■ **WHAT YOU WILL DO**
The entries below need to be written out exactly, with no pictures included.
>>>>
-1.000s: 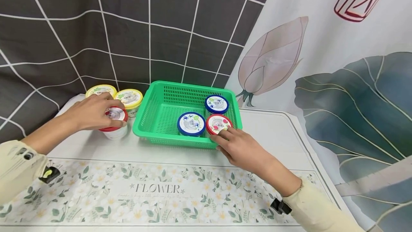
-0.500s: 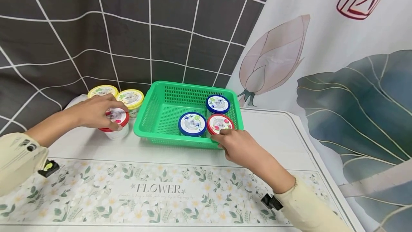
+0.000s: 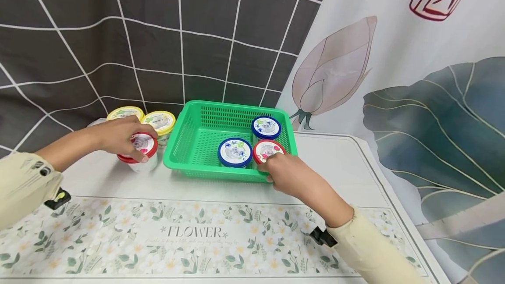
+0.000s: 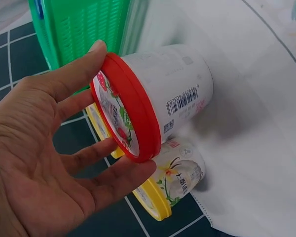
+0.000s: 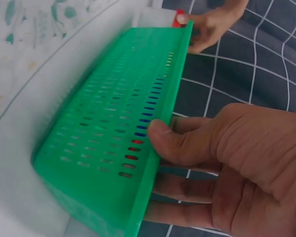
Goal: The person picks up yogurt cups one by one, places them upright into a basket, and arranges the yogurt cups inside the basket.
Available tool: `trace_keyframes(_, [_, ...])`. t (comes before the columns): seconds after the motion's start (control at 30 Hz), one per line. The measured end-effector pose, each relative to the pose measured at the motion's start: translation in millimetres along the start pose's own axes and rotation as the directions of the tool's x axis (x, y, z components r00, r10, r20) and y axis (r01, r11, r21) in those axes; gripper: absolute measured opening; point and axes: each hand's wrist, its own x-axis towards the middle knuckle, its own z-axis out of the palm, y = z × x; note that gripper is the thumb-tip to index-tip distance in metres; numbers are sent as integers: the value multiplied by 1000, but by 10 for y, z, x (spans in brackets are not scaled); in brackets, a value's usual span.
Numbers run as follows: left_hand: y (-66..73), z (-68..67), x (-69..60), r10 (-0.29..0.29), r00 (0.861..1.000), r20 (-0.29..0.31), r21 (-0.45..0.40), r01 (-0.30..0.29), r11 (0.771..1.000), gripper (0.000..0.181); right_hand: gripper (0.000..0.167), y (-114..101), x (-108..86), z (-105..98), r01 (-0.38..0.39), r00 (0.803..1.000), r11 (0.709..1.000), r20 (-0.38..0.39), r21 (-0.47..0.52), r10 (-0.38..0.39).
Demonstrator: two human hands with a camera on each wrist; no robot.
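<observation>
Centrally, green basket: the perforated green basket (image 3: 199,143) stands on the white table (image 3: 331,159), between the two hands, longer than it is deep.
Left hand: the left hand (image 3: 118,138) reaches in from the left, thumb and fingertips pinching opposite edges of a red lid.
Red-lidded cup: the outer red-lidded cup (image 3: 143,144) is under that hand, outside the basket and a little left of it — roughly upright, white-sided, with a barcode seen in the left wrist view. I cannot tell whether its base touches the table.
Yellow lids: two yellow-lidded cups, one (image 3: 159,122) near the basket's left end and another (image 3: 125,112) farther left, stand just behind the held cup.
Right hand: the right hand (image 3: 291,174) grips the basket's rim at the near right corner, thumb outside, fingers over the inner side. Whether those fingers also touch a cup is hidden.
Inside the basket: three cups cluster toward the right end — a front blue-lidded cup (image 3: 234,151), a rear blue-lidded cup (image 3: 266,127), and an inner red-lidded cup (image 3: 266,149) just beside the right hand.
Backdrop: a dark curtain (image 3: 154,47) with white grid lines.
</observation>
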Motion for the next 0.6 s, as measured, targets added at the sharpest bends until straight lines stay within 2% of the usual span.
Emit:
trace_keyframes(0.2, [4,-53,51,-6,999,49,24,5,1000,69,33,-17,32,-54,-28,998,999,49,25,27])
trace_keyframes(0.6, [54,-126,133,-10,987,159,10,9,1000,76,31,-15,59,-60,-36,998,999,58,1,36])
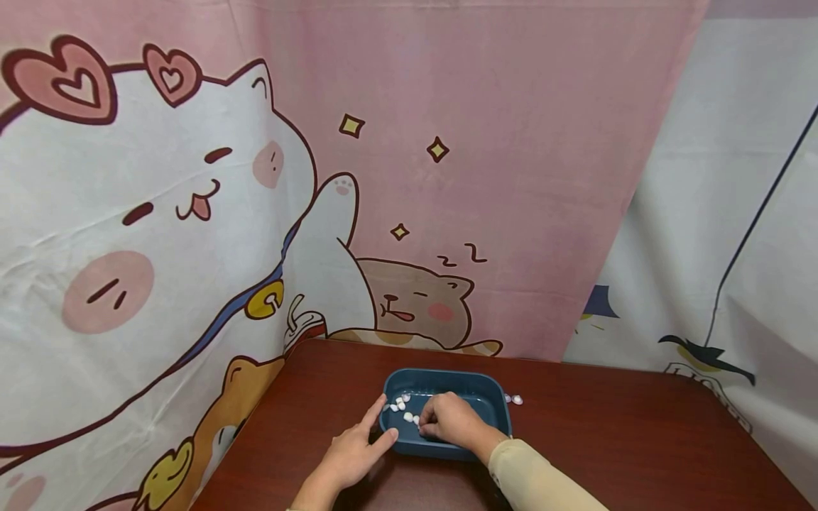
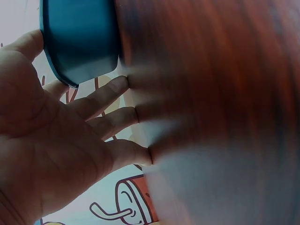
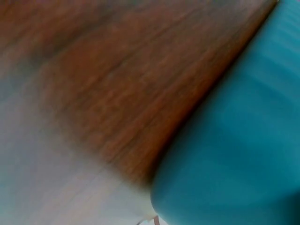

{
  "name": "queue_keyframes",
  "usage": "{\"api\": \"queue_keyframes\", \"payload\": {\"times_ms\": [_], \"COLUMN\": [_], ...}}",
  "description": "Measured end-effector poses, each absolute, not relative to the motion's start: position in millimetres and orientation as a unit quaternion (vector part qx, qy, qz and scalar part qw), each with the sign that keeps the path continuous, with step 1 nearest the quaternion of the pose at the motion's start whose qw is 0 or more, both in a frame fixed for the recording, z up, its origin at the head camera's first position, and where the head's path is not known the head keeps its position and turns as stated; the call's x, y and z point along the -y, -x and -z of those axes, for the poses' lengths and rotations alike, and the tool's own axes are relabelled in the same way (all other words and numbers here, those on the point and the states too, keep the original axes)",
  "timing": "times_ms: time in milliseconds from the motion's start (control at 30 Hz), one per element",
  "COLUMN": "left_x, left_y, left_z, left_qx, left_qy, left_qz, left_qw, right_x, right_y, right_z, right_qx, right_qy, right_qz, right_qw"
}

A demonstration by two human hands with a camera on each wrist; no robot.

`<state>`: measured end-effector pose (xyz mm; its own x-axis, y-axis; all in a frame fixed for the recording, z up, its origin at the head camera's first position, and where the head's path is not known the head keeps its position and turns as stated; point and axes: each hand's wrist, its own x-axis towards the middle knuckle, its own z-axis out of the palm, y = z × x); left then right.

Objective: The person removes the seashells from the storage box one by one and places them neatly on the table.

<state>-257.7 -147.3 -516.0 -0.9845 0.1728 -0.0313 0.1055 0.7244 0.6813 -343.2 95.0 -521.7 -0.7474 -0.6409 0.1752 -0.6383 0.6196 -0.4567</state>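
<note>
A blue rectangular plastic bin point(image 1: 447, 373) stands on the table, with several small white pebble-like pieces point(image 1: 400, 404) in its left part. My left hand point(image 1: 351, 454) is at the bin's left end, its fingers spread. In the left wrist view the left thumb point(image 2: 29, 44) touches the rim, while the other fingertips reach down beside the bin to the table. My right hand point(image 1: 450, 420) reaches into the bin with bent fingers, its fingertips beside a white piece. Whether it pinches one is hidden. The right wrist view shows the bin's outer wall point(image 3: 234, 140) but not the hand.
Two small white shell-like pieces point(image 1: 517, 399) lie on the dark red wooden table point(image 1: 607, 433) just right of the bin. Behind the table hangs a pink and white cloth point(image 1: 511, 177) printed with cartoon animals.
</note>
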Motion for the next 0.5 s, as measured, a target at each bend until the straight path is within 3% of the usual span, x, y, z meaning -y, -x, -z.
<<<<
■ **RESPONSE TO THIS TASK**
-1.000s: 
-0.500s: 
+0.000s: 
+0.000s: 
+0.000s: 
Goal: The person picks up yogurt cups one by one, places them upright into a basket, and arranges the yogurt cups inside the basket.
Available tool: `trace_keyframes(_, [_, ...])`. t (comes before the columns): seconds after the motion's start (control at 30 Hz), one per line. The measured end-effector pose, each relative to the pose measured at the motion's start: translation in millimetres along the start pose's own axes and rotation as the directions of the tool's x axis (x, y, z components r00, r10, r20) and y axis (r01, r11, r21) in those axes; gripper: absolute measured opening; point and axes: each hand's wrist, its own x-axis towards the middle knuckle, its own z-axis out of the palm, y = z × x; note that gripper is the thumb-tip to index-tip distance in metres; numbers are sent as integers: the value multiplied by 1000, but by 10 for y, z, x (spans in brackets are not scaled); in brackets, a value's usual span.
Numbers run as follows: left_hand: y (-66..73), z (-68..67), x (-69..60), r10 (-0.29..0.29), r00 (0.861..1.000), r20 (-0.29..0.31), r21 (-0.45..0.40), r01 (-0.30..0.29), r11 (0.771..1.000), gripper (0.000..0.181); right_hand: gripper (0.000..0.167), y (-114..101), x (-108..86), z (-105..98), r01 (-0.38..0.39), r00 (0.803..1.000), r11 (0.709..1.000), r20 (-0.38..0.39), r21 (-0.47..0.52), r10 (-0.38..0.39).
Demonstrator: two human hands with a camera on each wrist; no robot.
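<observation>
Centrally, green basket: the perforated green basket (image 3: 199,143) stands on the white table (image 3: 331,159), between the two hands, longer than it is deep.
Left hand: the left hand (image 3: 118,138) reaches in from the left, thumb and fingertips pinching opposite edges of a red lid.
Red-lidded cup: the outer red-lidded cup (image 3: 143,144) is under that hand, outside the basket and a little left of it — roughly upright, white-sided, with a barcode seen in the left wrist view. I cannot tell whether its base touches the table.
Yellow lids: two yellow-lidded cups, one (image 3: 159,122) near the basket's left end and another (image 3: 125,112) farther left, stand just behind the held cup.
Right hand: the right hand (image 3: 291,174) grips the basket's rim at the near right corner, thumb outside, fingers over the inner side. Whether those fingers also touch a cup is hidden.
Inside the basket: three cups cluster toward the right end — a front blue-lidded cup (image 3: 234,151), a rear blue-lidded cup (image 3: 266,127), and an inner red-lidded cup (image 3: 266,149) just beside the right hand.
Backdrop: a dark curtain (image 3: 154,47) with white grid lines.
</observation>
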Motion for the next 0.6 s, as measured, targets added at the sharpest bends until straight lines stay within 2% of the usual span.
Emit:
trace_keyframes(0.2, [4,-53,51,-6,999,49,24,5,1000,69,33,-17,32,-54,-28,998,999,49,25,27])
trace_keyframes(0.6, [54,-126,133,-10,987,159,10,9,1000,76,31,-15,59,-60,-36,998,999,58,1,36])

{
  "name": "queue_keyframes",
  "usage": "{\"api\": \"queue_keyframes\", \"payload\": {\"times_ms\": [_], \"COLUMN\": [_], ...}}",
  "description": "Measured end-effector poses, each absolute, not relative to the motion's start: position in millimetres and orientation as a unit quaternion (vector part qx, qy, qz and scalar part qw), each with the sign that keeps the path continuous, with step 1 nearest the quaternion of the pose at the motion's start whose qw is 0 or more, both in a frame fixed for the recording, z up, its origin at the head camera's first position, and where the head's path is not known the head keeps its position and turns as stated; the call's x, y and z point along the -y, -x and -z of those axes, for the poses' lengths and rotations alike, and the tool's own axes are relabelled in the same way (all other words and numbers here, those on the point and the states too, keep the original axes)",
  "timing": "times_ms: time in milliseconds from the motion's start (control at 30 Hz), one per element",
  "COLUMN": "left_x, left_y, left_z, left_qx, left_qy, left_qz, left_qw, right_x, right_y, right_z, right_qx, right_qy, right_qz, right_qw"
}

A demonstration by two human hands with a camera on each wrist; no robot.

`<state>`: measured end-effector pose (xyz mm; its own x-axis, y-axis; all in a frame fixed for the recording, z up, its origin at the head camera's first position, and where the head's path is not known the head keeps its position and turns as stated; point and axes: each hand's wrist, its own x-axis towards the middle knuckle, its own z-axis out of the palm, y = z × x); left then right.

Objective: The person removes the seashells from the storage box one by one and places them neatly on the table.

<state>-257.7 -147.3 -516.0 -0.9845 0.1728 -0.0313 0.1055 0.7244 0.6813 -343.2 95.0 -521.7 -0.7474 -0.6409 0.1752 -0.6383 0.6196 -0.4567</state>
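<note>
A blue rectangular plastic bin point(image 1: 447, 373) stands on the table, with several small white pebble-like pieces point(image 1: 400, 404) in its left part. My left hand point(image 1: 351, 454) is at the bin's left end, its fingers spread. In the left wrist view the left thumb point(image 2: 29, 44) touches the rim, while the other fingertips reach down beside the bin to the table. My right hand point(image 1: 450, 420) reaches into the bin with bent fingers, its fingertips beside a white piece. Whether it pinches one is hidden. The right wrist view shows the bin's outer wall point(image 3: 234, 140) but not the hand.
Two small white shell-like pieces point(image 1: 517, 399) lie on the dark red wooden table point(image 1: 607, 433) just right of the bin. Behind the table hangs a pink and white cloth point(image 1: 511, 177) printed with cartoon animals.
</note>
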Motion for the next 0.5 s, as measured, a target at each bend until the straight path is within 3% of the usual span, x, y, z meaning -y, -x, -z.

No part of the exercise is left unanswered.